Measuring how you feel before and after the exercise is not an exam — it is a way to get to know your own rhythm better.

Before and after each Calm90 session, the app will ask you to rate how you feel on a short scale. Many people wonder why — and some worry that the "score" will be too high or that they will be judged. The short answer: the check-in exists for you, not for anyone else.

Measuring is not an exam

The scale before the session does not test whether you are "calm enough" to do the exercise. It gives you a reference point: a picture of how you are before you breathe. The scale after the session shows you whether something has changed — and in which direction. Sometimes nothing changes in that session, and that too is valuable information: maybe the day was too hard, maybe the exercise was too short, maybe you need something else.

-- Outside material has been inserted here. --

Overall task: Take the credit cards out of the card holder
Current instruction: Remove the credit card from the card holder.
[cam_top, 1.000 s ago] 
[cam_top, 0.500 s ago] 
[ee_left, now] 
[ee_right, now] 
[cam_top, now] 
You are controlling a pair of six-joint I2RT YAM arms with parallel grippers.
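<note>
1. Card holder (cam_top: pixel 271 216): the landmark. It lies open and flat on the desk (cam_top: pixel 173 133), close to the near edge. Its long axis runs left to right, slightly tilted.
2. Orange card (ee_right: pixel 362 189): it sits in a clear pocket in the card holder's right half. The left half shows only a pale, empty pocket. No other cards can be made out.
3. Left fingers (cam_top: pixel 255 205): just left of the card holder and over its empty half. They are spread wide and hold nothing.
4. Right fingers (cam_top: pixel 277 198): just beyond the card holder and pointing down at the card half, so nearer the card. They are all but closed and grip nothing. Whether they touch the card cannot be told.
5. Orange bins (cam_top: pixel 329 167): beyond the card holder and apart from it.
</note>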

What the numbers mean — and what they do not mean

A high score before the session does not mean you have failed. It means the day was hard and you showed up anyway. An unchanged score after the session does not mean the exercise did not work — the effects of slow breathing on mood can be subtle and cumulative. Research shows that the benefits appear more clearly over several weeks of regular practice, not necessarily session by session.

Why self-monitoring matters

Self-monitoring — that is, noting your own state over time — is one of the recognized techniques in the psychology of behavior change. Not as a tool of pressure, but as a gentle form of attention toward yourself. You know that you breathed. You know that you paused for a minute. You know that on that day you took care of yourself, even a little.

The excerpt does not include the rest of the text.